▶ Your instructions
Please return the whole listing exactly.

BEGIN Given information

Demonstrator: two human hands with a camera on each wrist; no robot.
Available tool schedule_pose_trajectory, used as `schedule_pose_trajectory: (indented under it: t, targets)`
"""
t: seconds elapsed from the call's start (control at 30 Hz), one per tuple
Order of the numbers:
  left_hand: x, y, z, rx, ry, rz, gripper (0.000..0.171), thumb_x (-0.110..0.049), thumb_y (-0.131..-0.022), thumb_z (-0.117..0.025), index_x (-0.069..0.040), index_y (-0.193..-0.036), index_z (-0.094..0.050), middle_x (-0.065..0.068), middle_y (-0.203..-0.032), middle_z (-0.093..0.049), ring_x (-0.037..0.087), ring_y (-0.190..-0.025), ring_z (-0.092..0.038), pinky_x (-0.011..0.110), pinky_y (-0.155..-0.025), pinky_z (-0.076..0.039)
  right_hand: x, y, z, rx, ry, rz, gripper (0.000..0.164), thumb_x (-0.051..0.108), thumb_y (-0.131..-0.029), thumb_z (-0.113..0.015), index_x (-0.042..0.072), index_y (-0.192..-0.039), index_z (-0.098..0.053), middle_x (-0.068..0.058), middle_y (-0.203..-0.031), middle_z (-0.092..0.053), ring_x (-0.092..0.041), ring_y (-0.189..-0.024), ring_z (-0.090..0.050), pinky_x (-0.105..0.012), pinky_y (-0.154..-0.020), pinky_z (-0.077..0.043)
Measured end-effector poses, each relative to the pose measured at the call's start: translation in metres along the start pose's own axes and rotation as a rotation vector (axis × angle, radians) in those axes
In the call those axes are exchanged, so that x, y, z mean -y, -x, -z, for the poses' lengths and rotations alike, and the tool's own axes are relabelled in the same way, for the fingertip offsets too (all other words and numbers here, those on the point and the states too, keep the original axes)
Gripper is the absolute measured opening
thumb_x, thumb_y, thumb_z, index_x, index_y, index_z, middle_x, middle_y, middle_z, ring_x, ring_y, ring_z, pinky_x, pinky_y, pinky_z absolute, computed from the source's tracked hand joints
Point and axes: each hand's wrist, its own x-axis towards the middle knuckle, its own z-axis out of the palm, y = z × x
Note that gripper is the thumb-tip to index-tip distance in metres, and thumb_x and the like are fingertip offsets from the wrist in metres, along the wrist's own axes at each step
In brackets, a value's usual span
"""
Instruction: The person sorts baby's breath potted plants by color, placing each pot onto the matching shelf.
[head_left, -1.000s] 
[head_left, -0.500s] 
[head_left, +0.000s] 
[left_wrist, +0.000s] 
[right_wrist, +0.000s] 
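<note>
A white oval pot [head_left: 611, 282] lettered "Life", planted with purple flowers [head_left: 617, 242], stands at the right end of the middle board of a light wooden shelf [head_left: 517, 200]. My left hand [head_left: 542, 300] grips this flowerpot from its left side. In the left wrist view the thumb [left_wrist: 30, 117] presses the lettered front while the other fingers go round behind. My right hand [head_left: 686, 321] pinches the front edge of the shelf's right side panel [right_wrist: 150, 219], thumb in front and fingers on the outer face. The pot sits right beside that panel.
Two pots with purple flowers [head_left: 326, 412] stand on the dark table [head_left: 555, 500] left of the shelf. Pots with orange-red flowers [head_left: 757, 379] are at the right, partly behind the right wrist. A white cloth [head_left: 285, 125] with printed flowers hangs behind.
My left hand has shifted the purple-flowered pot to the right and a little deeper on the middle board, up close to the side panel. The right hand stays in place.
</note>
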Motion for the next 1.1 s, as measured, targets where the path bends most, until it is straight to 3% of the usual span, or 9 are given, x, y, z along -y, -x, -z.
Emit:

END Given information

▶ Problem solution
Demonstrator: two human hands with a camera on each wrist; no robot.
Available tool schedule_pose_trajectory, used as `schedule_pose_trajectory: (indented under it: t, targets)`
"""
t: seconds elapsed from the call's start (control at 30 Hz), one per tuple
Order of the numbers:
  left_hand: x, y, z, rx, ry, rz, gripper (0.000..0.171), thumb_x (-0.110..0.049), thumb_y (-0.131..-0.022), thumb_z (-0.117..0.025), index_x (-0.069..0.040), index_y (-0.193..-0.036), index_z (-0.094..0.050), middle_x (-0.065..0.068), middle_y (-0.203..-0.032), middle_z (-0.093..0.049), ring_x (-0.037..0.087), ring_y (-0.190..-0.025), ring_z (-0.092..0.038), pinky_x (-0.011..0.110), pinky_y (-0.155..-0.025), pinky_z (-0.076..0.039)
  right_hand: x, y, z, rx, ry, rz, gripper (0.000..0.164), thumb_x (-0.051..0.108), thumb_y (-0.131..-0.029), thumb_z (-0.113..0.015), index_x (-0.042..0.072), index_y (-0.192..-0.039), index_z (-0.098..0.053), middle_x (-0.068..0.058), middle_y (-0.203..-0.031), middle_z (-0.092..0.053), ring_x (-0.092..0.041), ring_y (-0.189..-0.024), ring_z (-0.090..0.050), pinky_x (-0.105..0.012), pinky_y (-0.154..-0.020), pinky_z (-0.077..0.043)
Measured end-effector poses, each relative to the pose measured at the call's start: translation in metres along the start pose's own axes and rotation as a rotation vector (axis × angle, radians) in those axes
In the call those axes are exchanged, so that x, y, z mean -y, -x, -z, for the poses' lengths and rotations alike, and the tool's own axes are relabelled in the same way, for the fingertip offsets too (all other words and numbers here, those on the point and the states too, keep the original axes)
Gripper is the absolute measured opening
thumb_x, thumb_y, thumb_z, index_x, index_y, index_z, middle_x, middle_y, middle_z, ring_x, ring_y, ring_z, pinky_x, pinky_y, pinky_z absolute, computed from the source's tracked hand joints
Point and axes: each hand's wrist, its own x-axis towards the middle knuckle, its own z-axis out of the palm, y = z × x
Note that gripper is the thumb-tip to index-tip distance in metres, and thumb_x and the like are fingertip offsets from the wrist in metres, along the wrist's own axes at each step
In brackets, a value's usual span
"""
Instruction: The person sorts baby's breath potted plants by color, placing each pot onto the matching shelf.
[head_left, -1.000s] 
[head_left, -0.500s] 
[head_left, +0.000s] 
[left_wrist, +0.000s] 
[right_wrist, +0.000s] 
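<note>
A white oval pot [head_left: 611, 282] lettered "Life", planted with purple flowers [head_left: 617, 242], stands at the right end of the middle board of a light wooden shelf [head_left: 517, 200]. My left hand [head_left: 542, 300] grips this flowerpot from its left side. In the left wrist view the thumb [left_wrist: 30, 117] presses the lettered front while the other fingers go round behind. My right hand [head_left: 686, 321] pinches the front edge of the shelf's right side panel [right_wrist: 150, 219], thumb in front and fingers on the outer face. The pot sits right beside that panel.
Two pots with purple flowers [head_left: 326, 412] stand on the dark table [head_left: 555, 500] left of the shelf. Pots with orange-red flowers [head_left: 757, 379] are at the right, partly behind the right wrist. A white cloth [head_left: 285, 125] with printed flowers hangs behind.
My left hand has shifted the purple-flowered pot to the right and a little deeper on the middle board, up close to the side panel. The right hand stays in place.
</note>
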Motion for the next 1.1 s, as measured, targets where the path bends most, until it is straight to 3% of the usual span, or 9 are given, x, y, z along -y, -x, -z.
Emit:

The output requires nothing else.